AIM OF THE EXERCISE ▸
In the data that follows, find the line containing "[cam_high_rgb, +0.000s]"; then quote that line and every line after it, exactly, through the last one.

+===+

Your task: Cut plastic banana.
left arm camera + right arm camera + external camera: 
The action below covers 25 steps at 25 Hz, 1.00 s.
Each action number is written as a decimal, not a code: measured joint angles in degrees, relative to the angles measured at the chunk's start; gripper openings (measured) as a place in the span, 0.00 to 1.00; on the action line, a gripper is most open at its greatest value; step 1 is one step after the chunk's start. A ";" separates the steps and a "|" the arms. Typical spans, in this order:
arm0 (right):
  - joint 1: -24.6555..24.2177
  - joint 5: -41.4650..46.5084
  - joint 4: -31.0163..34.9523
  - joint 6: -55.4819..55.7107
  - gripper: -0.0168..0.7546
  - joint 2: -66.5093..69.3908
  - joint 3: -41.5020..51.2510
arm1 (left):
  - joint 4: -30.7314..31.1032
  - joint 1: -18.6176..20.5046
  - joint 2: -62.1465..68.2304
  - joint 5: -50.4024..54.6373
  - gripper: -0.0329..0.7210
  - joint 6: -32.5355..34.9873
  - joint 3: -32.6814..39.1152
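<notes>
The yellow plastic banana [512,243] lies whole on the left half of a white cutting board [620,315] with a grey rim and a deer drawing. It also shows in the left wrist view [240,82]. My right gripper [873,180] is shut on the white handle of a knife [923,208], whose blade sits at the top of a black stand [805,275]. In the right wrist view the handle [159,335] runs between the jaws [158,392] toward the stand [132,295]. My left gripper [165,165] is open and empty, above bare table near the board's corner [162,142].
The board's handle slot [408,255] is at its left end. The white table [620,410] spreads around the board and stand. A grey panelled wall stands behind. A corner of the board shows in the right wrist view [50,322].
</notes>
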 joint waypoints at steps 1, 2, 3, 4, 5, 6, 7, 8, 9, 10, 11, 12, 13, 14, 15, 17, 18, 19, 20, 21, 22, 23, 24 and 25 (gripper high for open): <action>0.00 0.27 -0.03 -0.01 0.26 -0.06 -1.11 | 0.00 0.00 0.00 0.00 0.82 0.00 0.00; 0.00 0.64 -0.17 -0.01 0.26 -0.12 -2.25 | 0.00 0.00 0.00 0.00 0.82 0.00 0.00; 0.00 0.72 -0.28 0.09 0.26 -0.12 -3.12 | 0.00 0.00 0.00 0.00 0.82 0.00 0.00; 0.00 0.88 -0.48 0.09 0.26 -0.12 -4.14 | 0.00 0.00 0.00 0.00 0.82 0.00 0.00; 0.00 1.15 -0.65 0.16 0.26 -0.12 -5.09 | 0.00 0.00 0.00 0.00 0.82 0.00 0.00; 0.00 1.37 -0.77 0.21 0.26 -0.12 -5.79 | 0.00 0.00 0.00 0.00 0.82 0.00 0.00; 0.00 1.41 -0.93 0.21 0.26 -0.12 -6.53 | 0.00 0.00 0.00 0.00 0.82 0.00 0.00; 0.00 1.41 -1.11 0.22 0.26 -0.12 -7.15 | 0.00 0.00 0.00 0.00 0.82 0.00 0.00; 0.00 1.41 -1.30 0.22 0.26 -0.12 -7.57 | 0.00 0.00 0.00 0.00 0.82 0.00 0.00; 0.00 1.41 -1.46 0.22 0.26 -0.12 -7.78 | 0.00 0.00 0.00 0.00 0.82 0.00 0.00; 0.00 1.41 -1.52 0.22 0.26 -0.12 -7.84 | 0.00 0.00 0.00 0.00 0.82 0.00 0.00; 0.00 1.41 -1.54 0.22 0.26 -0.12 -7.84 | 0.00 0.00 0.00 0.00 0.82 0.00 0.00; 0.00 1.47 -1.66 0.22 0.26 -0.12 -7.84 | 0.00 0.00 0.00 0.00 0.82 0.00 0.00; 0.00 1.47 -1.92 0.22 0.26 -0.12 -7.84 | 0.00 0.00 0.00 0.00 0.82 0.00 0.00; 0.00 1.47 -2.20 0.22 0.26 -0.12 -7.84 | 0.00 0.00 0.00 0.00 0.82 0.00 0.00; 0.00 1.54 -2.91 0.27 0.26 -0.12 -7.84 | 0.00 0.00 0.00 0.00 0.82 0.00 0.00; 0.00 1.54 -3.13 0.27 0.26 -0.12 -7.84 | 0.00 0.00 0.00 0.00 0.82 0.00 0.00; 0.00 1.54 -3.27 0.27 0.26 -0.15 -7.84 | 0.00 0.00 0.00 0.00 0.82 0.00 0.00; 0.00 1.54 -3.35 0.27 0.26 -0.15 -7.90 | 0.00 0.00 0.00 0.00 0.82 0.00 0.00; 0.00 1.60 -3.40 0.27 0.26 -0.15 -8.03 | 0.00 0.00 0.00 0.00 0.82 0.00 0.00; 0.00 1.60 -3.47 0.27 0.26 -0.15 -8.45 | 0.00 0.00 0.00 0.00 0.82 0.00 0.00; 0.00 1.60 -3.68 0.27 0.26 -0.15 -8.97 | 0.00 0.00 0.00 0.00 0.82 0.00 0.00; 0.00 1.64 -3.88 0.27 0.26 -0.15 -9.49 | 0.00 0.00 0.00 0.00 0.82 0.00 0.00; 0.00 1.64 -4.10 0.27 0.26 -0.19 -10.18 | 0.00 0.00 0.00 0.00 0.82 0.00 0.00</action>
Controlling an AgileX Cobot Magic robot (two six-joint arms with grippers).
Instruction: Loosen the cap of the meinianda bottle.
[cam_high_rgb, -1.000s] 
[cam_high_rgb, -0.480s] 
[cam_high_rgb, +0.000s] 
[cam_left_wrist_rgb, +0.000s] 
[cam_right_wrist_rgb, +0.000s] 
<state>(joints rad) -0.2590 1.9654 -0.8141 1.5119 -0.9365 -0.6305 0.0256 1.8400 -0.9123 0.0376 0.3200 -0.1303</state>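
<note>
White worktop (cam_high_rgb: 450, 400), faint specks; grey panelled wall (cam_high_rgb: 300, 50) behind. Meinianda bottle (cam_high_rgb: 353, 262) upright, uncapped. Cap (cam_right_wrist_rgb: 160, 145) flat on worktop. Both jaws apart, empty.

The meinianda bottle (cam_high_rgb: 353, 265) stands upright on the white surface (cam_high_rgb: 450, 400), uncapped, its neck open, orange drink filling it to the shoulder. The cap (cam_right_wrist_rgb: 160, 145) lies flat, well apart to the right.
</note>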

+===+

WRITTEN SOLUTION ▸
[cam_high_rgb, +0.000s] 
[cam_left_wrist_rgb, +0.000s] 
[cam_right_wrist_rgb, +0.000s] 
<state>(joints rad) -0.2590 1.9654 -0.8141 1.5119 -0.9365 -0.6305 0.0256 1.8400 -0.9123 0.0376 0.3200 -0.1303</state>
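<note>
White worktop (cam_high_rgb: 450, 400), faint specks; grey panelled wall (cam_high_rgb: 300, 50) behind. Meinianda bottle (cam_high_rgb: 353, 262) upright, uncapped. Cap (cam_right_wrist_rgb: 160, 145) flat on worktop. Both jaws apart, empty.

The meinianda bottle (cam_high_rgb: 353, 265) stands upright on the white surface (cam_high_rgb: 450, 400), uncapped, its neck open, orange drink filling it to the shoulder. The cap (cam_right_wrist_rgb: 160, 145) lies flat, well apart to the right.
</note>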

That concludes the answer to this exercise.